Kata kunci: pelatihan, penelitian tindakan kelas, guru bahasa Indonesia

ABSRACT

This program is aimed at giving (i) knowledge a bout classroom action research and (ii) training on writing a proposal as a plan to improve the quality of learning. To meet the goal, the method used was training and workshop. Besides, andragogy was a applied as a process approach model. This method was employed in order that the participant experienced each process in unity a classroom action research proposal according to problems they faced in their school. This program was conducted based on the arranged schedule. This program was followed by 23 Indonesian teachers. The participant were successfully wrote 5 classroom action research proposals which were made in groups based on their needs and problems they faced. All proposals we presented on the seminar and we revised based on suggestions given by the team of community service and participant (audience). Most of the participants were satified with this program. They got knowledge and skill they needed.
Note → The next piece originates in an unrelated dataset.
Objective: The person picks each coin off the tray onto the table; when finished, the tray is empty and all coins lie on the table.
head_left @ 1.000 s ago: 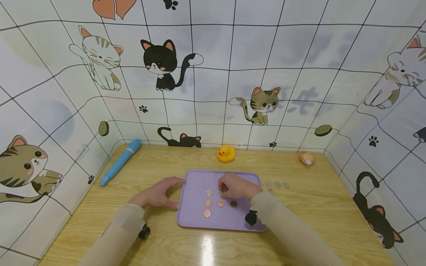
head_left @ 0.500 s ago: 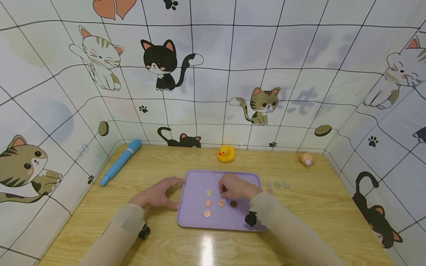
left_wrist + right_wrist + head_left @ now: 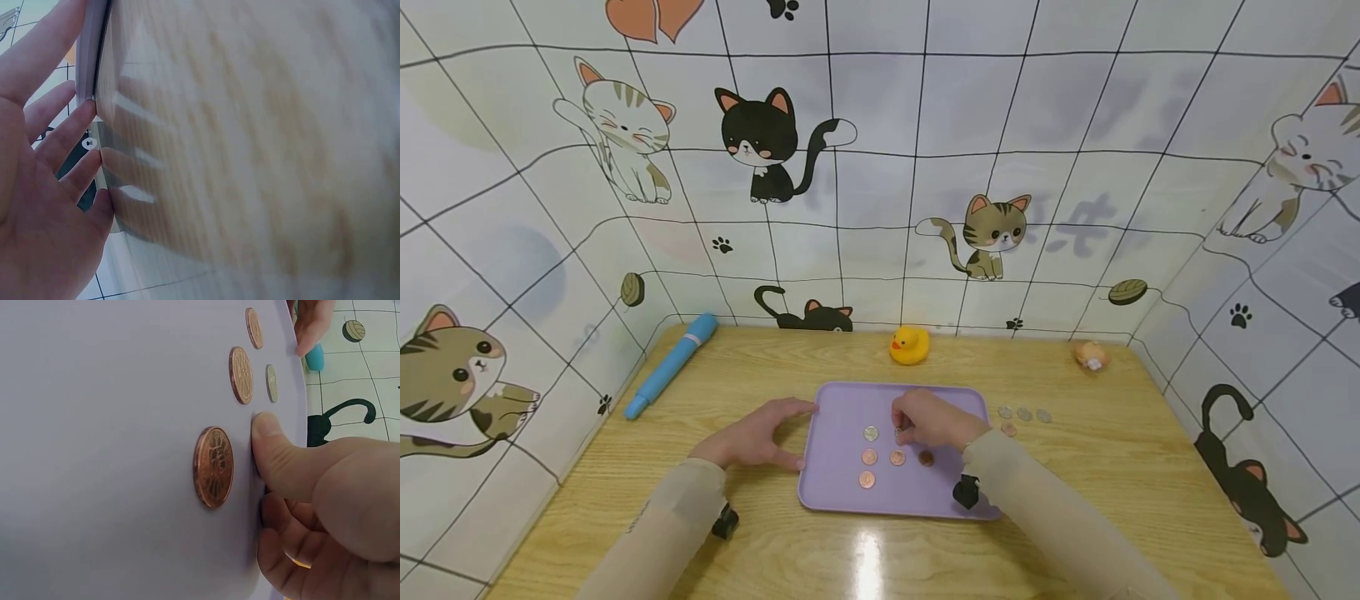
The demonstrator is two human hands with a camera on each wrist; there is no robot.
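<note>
A lilac tray point(image 3: 835, 492) lies on the table with several coins on it. My left hand point(image 3: 756, 433) has its fingers spread, the thumb and fingertips at the tray's left rim. Over the tray, my right hand point(image 3: 932, 419) curls its fingers and pinches a silver coin point(image 3: 898, 432) low at the tray surface; fingers and thumb mostly hide it. Left of it lies another silver coin point(image 3: 871, 433). Nearer me are a copper coin point(image 3: 869, 457), a second copper coin point(image 3: 897, 457) and a darker copper coin point(image 3: 214, 467), with one more copper coin point(image 3: 867, 479) in front.
Right of the tray, three silver coins point(image 3: 1025, 413) lie in a row on the wooden table point(image 3: 760, 550), a copper coin point(image 3: 1009, 429) just in front. Behind stand a yellow rubber duck point(image 3: 910, 345) and a small orange-tan object point(image 3: 1091, 356). A blue stick point(image 3: 672, 367) lies at the left wall.
My right fingertips shift slightly over the silver coin, whose edge shows again after being hidden half a second ago. The left hand stays at the tray rim.
</note>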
Key word: training, classroom action research, Indonesian language teachers
Pendahuluan
Dalam melaksanakan tugas dan kewajibannya, seorang guru diharapkan memiliki empat kompetensi yang memadai, yaitu kompetensi pedagogik, kompetensi profesional, kompetensi kepribadian, dan kompetensi sosial. Dengan penguasaan keempat kompetensi itu diharapan para guru dapat melaksanakan tugas dan kewajibannya secara profesional. Namun, kenyataan yang ada di lapangan menunjukkan bahwa sebagian besar guru belum menampakkan keprofesionalannya dalam melaksanakan tugas dan kewajiban itu. Hal itu di antaranya disebabkan oleh lemahnya kompetensi pedagogik dan kompetensi preofesional yang dimilikinya. Sehubungan dengan hal itu dapat dikemukakan ilustrasi sebagai berikut.
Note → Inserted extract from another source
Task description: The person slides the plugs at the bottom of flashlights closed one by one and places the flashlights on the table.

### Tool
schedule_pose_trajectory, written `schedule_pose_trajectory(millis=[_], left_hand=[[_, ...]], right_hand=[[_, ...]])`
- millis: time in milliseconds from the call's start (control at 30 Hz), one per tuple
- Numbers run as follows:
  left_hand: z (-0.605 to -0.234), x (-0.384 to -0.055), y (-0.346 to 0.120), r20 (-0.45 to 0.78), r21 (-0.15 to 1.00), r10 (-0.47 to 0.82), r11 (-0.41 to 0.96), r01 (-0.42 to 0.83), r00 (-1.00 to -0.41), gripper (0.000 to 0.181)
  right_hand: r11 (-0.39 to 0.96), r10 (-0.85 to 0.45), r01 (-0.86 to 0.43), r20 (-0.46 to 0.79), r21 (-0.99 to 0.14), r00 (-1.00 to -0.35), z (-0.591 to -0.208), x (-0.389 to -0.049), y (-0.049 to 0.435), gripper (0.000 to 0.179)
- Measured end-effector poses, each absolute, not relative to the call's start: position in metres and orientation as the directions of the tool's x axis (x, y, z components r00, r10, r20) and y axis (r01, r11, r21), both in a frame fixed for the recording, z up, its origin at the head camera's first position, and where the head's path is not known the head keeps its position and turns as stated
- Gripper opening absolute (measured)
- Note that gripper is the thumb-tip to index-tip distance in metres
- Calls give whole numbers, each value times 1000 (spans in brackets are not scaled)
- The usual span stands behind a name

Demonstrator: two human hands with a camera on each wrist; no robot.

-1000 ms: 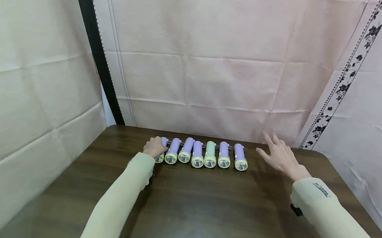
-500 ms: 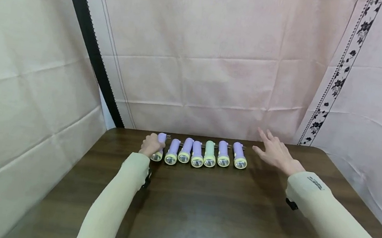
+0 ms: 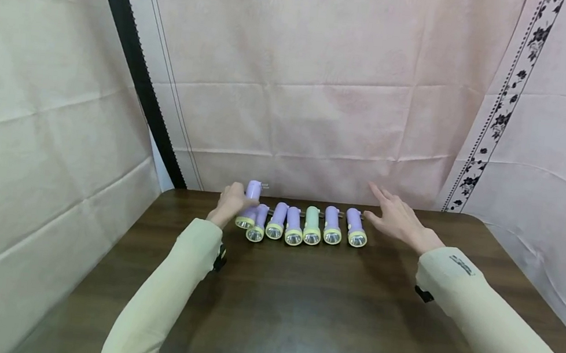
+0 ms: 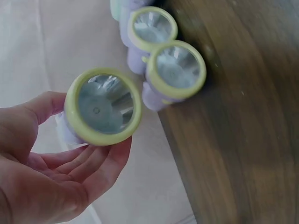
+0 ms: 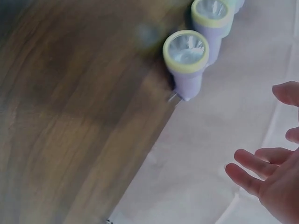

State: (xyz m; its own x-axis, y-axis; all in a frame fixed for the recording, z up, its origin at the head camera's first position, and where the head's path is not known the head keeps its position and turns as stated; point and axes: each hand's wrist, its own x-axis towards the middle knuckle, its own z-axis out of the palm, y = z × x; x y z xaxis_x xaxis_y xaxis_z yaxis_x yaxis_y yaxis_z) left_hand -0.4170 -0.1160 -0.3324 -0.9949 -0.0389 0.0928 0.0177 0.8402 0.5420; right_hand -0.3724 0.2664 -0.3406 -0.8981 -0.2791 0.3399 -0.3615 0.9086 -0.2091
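Note:
My left hand grips a purple flashlight with a pale yellow rim, lifted off the table at the left end of a row. In the left wrist view its lens faces the camera, the thumb and fingers curled about the body. Beside it lie several more purple flashlights and one green flashlight, lenses toward me. My right hand hovers right of the row with fingers spread, holding nothing. Nearest to it is the rightmost purple flashlight; the right wrist view shows a gap between them.
The flashlights lie near the far edge of a dark wooden table. Behind it hangs a pale cloth, with more cloth at the left and right sides.
My left hand has picked up the leftmost flashlight, first shifting left, then rising and moving right in front of its neighbour. My right hand has drifted slightly left, still holding nothing.

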Motion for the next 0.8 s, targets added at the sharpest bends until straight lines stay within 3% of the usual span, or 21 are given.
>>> schedule_pose_trajectory(millis=[367,800], left_hand=[[-330,-408,-88,92,523,48,848,89,-995,43],[-336,-400,-70,136,537,184,812,228,-974,39]], right_hand=[[867,-373,-454,336,-206,-865,-333,-365,239,71],[843,-429,-505,333,-184,-839,-333,-359,212,74]])
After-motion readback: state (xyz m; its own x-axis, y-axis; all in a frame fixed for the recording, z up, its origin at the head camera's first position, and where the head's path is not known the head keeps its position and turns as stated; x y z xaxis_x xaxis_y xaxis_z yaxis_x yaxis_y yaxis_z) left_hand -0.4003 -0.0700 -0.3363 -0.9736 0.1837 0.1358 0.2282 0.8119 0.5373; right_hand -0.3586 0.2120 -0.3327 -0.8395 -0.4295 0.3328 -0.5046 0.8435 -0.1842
Kehidupan masyarakat di era globalisasi informasi sekarang ini menuntut kemampuan seseorang dalam berkomunikasi, baik secara reseptif maupun secara produktif, baik menerima maupun menuangkan ide serta pikirannya secara cepat dan tepat, baik secara lisan maupun tertulis. Dalam kehidupan masyarakat seperti ini, komunikasi merupakan salah satu kunci kehidupan yang harus dikuasai karena dengan penguasaan kemampuan berkomunikasi ini orang akan lebih mudah dalam menerima dan mengirim berbagai informasi. Untuk dapat berkomunikasi dengan baik seperti itu, diperlukan penguasaan penggunaan bahasa sebagai sarana komunikasi.
Dalam kegiatan berbahasa, ada empat keterampilan berbahasa yang memiliki hubungan erat, yaitu menyimak, membaca, berbicara, dan menulis. Dari keempat keterampilan berbahasa tersebut, keterampilan berbicara dan menulis sering dianggap sebagai bentuk keterampilan berbahasa yang dianggap cukup sulit karena merupakan kegiatan yang produktif dan ekspresif. Keterampilan berbicara dan menulis juga merupakan suatu kemampuan yang diperoleh melalui proses berlatih. Artinya, keterampilan itu tidak datang dengan sendirinya atau dikuasai dengan serta-merta, tetapi melalui dan memerlukan latihan.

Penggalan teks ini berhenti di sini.